Why PH Industrialization Failed

Yes, certainly there was a start in industrialization in our country.  Rizal wrote about this in his essay, “The [allleged] Indolence of the Filipino people.”  Citing historians – to refute the colonial lie that Filipinos were poor because they were lazy – Rizal described the economy of the pre-Spanish Filipinos before they were colonized by the Spaniards as follows:

“At that time, that [Philippine] sea, where float these islands like a handful emeralds on a crystal sea, sailed in all directions,junks, paraus, balangays, vintas – craft light as shuttles and so large that they can hold 100 rowers on one side (Morga); that sea bore everywhere commerce, industry, and agriculture by the force of oars moving to the tune of war songs, ancestral songs and songs about the prowess of Filipino deities (Colin, book I, Chapter XV). xxx

“All the histories of those first years, in short, abound in long accounts of the industry and agriculture of the people – mines, gold placers, looms, cultivated farms, barter (trade), shipbuilding, poultry and stock-raising, silk and cotton-weaving, distilleries, manufacture of arms, pearl fisheries, the civet industry, horn and leather industry, etc.  All these prove … that [in these Islands] there was life, there was activity, there was movement.”

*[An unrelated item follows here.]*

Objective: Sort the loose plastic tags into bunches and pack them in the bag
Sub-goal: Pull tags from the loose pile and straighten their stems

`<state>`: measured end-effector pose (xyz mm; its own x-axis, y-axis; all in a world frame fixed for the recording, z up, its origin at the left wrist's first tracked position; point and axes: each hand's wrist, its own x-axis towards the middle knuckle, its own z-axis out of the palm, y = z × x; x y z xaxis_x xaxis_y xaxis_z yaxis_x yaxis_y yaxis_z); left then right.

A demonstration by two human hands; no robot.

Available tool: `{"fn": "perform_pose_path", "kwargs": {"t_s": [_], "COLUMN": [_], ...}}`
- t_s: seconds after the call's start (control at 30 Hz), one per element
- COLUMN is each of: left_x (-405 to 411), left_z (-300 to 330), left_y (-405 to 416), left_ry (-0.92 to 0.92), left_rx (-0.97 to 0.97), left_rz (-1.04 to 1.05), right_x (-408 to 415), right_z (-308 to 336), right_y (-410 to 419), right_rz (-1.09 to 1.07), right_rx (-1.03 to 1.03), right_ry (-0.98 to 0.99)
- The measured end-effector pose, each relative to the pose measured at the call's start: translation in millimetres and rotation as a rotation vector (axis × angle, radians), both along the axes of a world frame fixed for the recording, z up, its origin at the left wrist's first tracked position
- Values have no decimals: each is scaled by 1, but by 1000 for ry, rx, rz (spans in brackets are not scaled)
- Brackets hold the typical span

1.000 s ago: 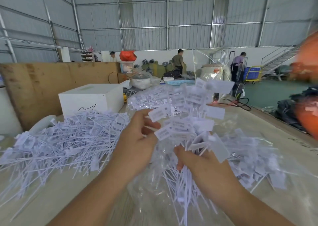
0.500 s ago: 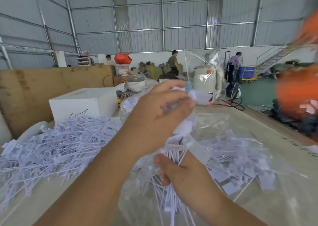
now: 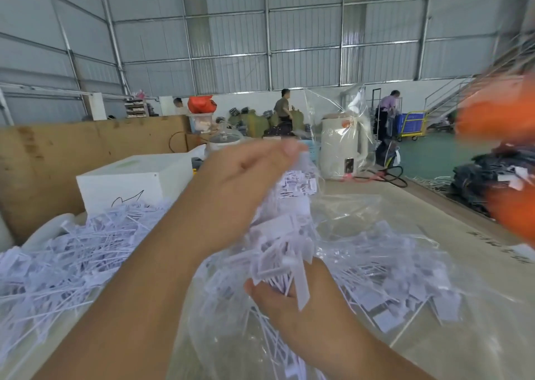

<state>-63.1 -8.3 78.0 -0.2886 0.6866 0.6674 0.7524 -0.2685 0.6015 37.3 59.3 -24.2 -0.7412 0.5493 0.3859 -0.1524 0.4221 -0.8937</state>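
Observation:
My right hand (image 3: 292, 301) grips a bunch of white plastic tags (image 3: 285, 243) by their thin stems, flag ends pointing up. My left hand (image 3: 240, 188) lies over the top of that bunch with fingers stretched forward, pressing the flags down. The bunch stands over a clear plastic bag (image 3: 362, 214) spread on the table, with more tags (image 3: 385, 278) inside it on the right. A large heap of loose tags (image 3: 66, 261) covers the table to the left.
A white box (image 3: 130, 180) stands behind the loose heap, with a plywood board (image 3: 58, 154) behind it. A white kettle (image 3: 343, 148) wrapped in clear film and a cable sit at the table's far end. Blurred orange bags (image 3: 503, 154) hang at right. People work in the background.
My left hand rose from pinching tags beside the bunch and swept over its top, flattening the flags. The right hand kept its grip on the stems.

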Motion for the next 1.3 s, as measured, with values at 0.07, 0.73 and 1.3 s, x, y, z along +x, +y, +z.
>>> {"fn": "perform_pose_path", "kwargs": {"t_s": [0.07, 0.73, 1.3], "left_x": [-1, 14, 5], "left_z": [-4, -107, -100], "left_y": [5, 1, -9], "left_ry": [16, -213, 281], "left_rx": [-81, -323, -423], "left_rz": [-18, -43, -163], "right_x": [-1, -5, 3], "right_z": [-2, 5, 5], "right_y": [1, 36, 56], "right_rz": [-20, 138, 44], "right_rx": [-55, -433, -822], "right_ry": [4, 337, 275]}}
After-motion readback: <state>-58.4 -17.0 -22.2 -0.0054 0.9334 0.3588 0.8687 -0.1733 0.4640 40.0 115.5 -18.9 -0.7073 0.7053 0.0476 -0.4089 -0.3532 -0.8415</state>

So when did this movement of commerce and industry stall?  When the Spaniards colonized our country and converted its inhabitants into colonial slaves who worked without compensation and their lands were taken from them and appropriated by the Spanish king and his soldiers, officials and Spanish citizens for 350 years.  Then the Americans supplanted the Spaniards and converted into our country into a source of raw materials, cheap labor, and a monopoly market for their industrial products. Only by overthrowing this colonial legacy can we move on to genuine industrialization, full employment and general prosperity.